## [Exercise instructions]
Set down again exactly the lines of the listing below that fall between the line holding "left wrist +" and the line holding "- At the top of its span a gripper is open", inclusive.

☆ ☆ ☆ ☆ ☆

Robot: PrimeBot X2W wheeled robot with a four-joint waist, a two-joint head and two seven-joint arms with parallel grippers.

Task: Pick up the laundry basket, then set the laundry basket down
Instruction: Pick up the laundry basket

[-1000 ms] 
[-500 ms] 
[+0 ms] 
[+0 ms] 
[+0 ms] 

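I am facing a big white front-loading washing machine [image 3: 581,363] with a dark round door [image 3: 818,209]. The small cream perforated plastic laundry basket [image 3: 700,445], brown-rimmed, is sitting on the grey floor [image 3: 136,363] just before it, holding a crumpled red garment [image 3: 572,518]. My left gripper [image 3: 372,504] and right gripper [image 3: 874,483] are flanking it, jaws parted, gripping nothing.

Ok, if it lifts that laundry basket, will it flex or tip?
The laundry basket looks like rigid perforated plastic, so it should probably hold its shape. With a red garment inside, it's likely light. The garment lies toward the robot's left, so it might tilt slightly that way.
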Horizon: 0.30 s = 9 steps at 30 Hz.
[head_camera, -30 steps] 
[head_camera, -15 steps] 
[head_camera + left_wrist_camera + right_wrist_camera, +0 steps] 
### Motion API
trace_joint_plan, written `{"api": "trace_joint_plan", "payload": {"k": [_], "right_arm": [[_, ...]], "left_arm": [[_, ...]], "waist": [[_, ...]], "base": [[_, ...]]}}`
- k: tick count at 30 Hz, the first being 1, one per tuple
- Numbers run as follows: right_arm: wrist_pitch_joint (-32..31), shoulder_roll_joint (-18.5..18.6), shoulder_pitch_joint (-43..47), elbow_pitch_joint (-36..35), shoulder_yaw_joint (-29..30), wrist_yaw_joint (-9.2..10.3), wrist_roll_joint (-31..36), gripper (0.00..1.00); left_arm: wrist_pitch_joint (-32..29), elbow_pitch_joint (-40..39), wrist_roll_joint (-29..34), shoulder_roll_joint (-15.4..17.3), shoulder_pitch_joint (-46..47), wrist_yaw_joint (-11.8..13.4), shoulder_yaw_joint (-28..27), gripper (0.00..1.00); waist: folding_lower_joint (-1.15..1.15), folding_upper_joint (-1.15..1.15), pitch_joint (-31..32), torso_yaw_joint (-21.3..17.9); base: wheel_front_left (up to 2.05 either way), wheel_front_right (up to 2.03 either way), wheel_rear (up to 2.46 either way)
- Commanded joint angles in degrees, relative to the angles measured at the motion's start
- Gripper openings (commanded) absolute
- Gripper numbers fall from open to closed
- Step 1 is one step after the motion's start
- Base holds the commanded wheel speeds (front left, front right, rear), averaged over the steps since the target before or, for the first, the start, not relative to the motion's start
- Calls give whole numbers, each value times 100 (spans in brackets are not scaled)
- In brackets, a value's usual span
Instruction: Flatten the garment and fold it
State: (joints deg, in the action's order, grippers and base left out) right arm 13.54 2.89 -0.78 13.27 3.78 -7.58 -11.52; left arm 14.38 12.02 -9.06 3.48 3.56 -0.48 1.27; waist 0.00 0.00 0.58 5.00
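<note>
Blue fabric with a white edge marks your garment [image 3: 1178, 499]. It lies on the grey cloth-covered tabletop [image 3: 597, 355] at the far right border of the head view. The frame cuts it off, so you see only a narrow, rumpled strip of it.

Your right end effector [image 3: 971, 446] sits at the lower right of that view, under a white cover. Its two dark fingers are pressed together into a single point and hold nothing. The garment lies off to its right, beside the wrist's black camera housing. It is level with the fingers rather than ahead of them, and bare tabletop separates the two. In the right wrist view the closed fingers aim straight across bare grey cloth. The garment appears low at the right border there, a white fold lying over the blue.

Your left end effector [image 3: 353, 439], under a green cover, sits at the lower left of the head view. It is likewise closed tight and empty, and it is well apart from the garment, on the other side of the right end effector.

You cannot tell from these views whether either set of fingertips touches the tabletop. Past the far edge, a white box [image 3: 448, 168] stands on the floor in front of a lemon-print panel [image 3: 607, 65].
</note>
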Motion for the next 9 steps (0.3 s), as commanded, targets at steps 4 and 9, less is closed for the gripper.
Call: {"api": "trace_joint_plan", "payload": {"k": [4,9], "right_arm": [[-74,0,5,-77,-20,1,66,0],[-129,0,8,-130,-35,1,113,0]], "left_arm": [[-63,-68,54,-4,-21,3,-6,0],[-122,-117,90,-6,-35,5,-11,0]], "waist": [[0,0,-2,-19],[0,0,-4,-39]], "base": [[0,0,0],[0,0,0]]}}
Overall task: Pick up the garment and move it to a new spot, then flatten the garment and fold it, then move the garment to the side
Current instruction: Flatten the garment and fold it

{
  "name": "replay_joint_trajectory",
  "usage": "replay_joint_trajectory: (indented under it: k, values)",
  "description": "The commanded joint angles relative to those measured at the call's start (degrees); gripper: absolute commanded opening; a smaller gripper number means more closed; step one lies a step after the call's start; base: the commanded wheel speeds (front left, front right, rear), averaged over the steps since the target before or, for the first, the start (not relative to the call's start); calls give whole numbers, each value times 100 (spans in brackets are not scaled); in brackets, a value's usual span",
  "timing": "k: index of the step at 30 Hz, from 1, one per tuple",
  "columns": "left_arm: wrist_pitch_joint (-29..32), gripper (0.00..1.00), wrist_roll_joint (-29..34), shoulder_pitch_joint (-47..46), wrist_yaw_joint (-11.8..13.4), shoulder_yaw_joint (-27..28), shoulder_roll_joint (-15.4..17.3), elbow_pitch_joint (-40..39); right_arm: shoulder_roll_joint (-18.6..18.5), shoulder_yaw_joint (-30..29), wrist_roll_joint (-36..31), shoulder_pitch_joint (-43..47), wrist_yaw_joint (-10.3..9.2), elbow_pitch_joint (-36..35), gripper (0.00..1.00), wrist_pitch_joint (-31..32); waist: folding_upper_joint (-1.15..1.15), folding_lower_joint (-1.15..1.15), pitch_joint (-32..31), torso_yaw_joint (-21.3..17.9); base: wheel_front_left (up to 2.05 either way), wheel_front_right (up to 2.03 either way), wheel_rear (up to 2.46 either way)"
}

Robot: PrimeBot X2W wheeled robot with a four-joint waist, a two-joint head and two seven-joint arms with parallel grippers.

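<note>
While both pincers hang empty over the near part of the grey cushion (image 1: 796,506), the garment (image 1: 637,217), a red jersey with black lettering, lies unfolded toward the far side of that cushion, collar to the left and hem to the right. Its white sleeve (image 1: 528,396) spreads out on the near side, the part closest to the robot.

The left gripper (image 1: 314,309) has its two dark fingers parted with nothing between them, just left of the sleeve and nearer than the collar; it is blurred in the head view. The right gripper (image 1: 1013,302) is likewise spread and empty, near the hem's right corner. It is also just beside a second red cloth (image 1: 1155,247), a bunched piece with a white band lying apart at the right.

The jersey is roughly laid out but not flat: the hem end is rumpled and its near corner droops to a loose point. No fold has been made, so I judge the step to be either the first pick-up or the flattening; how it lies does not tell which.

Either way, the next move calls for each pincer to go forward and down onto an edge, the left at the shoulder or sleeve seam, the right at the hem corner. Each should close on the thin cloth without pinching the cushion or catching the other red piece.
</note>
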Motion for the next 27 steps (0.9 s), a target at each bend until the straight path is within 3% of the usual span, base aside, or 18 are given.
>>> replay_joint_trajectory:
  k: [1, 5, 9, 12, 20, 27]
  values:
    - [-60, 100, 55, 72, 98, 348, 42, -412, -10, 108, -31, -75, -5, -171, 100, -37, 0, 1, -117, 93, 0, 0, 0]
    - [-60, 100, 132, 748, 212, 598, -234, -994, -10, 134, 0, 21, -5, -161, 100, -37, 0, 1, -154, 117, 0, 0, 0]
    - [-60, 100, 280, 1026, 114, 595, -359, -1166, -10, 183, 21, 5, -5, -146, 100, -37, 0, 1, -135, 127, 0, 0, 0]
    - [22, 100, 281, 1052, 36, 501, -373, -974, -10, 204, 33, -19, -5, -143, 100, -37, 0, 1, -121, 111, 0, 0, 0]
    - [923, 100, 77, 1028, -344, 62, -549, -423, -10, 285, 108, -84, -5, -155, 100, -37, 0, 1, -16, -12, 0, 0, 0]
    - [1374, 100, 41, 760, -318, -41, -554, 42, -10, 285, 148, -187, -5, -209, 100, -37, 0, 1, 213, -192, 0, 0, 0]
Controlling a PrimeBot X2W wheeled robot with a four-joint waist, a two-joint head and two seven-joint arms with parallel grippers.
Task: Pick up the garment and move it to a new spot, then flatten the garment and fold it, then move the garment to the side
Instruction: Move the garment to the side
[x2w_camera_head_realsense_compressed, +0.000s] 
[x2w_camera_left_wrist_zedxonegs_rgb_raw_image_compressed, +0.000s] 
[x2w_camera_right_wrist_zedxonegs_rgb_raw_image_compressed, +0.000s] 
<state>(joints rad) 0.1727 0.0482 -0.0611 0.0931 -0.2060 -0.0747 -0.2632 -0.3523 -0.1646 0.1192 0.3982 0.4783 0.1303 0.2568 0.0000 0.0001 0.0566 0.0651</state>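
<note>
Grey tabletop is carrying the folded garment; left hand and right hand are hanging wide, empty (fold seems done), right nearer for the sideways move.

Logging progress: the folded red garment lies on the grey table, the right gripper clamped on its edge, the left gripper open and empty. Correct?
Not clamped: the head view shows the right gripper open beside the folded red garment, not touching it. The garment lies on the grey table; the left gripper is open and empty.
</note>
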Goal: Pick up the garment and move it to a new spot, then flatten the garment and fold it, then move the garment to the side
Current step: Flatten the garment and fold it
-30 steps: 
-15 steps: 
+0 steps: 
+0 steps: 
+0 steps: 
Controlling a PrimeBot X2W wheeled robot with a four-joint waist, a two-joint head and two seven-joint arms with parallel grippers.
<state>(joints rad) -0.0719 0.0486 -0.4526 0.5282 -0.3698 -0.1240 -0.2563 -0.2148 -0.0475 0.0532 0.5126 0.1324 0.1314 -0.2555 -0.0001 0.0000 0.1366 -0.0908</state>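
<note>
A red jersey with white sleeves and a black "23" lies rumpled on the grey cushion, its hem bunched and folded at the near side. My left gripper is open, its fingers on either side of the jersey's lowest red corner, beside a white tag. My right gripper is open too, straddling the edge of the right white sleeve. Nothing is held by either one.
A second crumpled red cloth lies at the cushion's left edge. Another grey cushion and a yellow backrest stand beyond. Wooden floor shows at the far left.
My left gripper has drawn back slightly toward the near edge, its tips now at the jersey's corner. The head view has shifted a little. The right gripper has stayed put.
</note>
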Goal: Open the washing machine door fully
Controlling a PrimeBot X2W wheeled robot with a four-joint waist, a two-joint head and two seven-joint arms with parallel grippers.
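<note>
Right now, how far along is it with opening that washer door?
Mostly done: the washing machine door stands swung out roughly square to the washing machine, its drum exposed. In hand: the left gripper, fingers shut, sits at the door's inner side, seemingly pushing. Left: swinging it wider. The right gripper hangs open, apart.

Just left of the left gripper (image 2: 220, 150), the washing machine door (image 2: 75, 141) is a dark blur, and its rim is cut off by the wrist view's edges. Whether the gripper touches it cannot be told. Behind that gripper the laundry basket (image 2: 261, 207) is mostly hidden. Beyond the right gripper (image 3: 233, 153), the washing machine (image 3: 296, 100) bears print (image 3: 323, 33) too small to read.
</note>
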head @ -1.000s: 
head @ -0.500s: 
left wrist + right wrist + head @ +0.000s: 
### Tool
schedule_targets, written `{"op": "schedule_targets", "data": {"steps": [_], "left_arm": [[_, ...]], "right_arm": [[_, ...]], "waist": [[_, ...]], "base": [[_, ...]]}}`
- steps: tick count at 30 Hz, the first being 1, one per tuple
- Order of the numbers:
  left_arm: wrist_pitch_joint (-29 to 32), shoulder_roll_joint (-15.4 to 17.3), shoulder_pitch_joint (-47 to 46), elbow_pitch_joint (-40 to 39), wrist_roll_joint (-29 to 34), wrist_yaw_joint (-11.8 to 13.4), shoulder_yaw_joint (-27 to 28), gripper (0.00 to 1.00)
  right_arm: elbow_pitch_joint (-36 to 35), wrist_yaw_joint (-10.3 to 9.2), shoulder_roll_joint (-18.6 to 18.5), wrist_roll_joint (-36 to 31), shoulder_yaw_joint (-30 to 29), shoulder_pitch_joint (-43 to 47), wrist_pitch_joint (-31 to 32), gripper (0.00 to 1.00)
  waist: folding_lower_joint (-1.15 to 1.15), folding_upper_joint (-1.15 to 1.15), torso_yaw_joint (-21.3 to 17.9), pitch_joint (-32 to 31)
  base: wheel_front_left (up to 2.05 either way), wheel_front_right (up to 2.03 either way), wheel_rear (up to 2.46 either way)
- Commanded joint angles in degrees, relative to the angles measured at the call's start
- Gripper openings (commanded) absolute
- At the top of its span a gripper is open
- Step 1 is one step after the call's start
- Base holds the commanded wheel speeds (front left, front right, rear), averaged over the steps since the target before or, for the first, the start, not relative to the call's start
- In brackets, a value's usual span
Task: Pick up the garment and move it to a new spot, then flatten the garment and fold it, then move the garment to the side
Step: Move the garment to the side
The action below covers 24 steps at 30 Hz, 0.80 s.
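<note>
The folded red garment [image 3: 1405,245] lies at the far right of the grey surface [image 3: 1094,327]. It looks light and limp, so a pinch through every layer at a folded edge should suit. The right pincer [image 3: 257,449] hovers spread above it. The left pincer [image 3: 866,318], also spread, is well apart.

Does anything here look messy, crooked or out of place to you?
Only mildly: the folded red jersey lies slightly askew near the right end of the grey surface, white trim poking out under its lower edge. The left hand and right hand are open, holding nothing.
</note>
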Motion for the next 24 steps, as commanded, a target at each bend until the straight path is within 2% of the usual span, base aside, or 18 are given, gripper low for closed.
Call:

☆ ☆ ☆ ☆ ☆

## [Exercise answer]
left wrist + right wrist + head @ +0.000s: 
### Tool
schedule_targets, written `{"op": "schedule_targets", "data": {"steps": [_], "left_arm": [[_, ...]], "right_arm": [[_, ...]], "waist": [[_, ...]], "base": [[_, ...]]}}`
- steps: tick count at 30 Hz, the first being 1, one per tuple
- Order of the numbers:
  left_arm: wrist_pitch_joint (-29 to 32), shoulder_roll_joint (-15.4 to 17.3), shoulder_pitch_joint (-47 to 46), elbow_pitch_joint (-40 to 39), wrist_roll_joint (-29 to 34), wrist_yaw_joint (-11.8 to 13.4), shoulder_yaw_joint (-27 to 28), gripper (0.00 to 1.00)
  right_arm: elbow_pitch_joint (-36 to 35), wrist_yaw_joint (-10.3 to 9.2), shoulder_roll_joint (-18.6 to 18.5), wrist_roll_joint (-36 to 31), shoulder_yaw_joint (-30 to 29), shoulder_pitch_joint (-43 to 47), wrist_pitch_joint (-31 to 32), gripper (0.00 to 1.00)
  waist: folding_lower_joint (-1.15 to 1.15), folding_upper_joint (-1.15 to 1.15), torso_yaw_joint (-21.3 to 17.9), pitch_joint (-32 to 31)
  base: wheel_front_left (up to 2.05 either way), wheel_front_right (up to 2.03 either way), wheel_rear (up to 2.46 either way)
- Commanded joint angles in degrees, relative to the angles measured at the call's start
- Gripper openings (commanded) absolute
- At the top of its span a gripper is open

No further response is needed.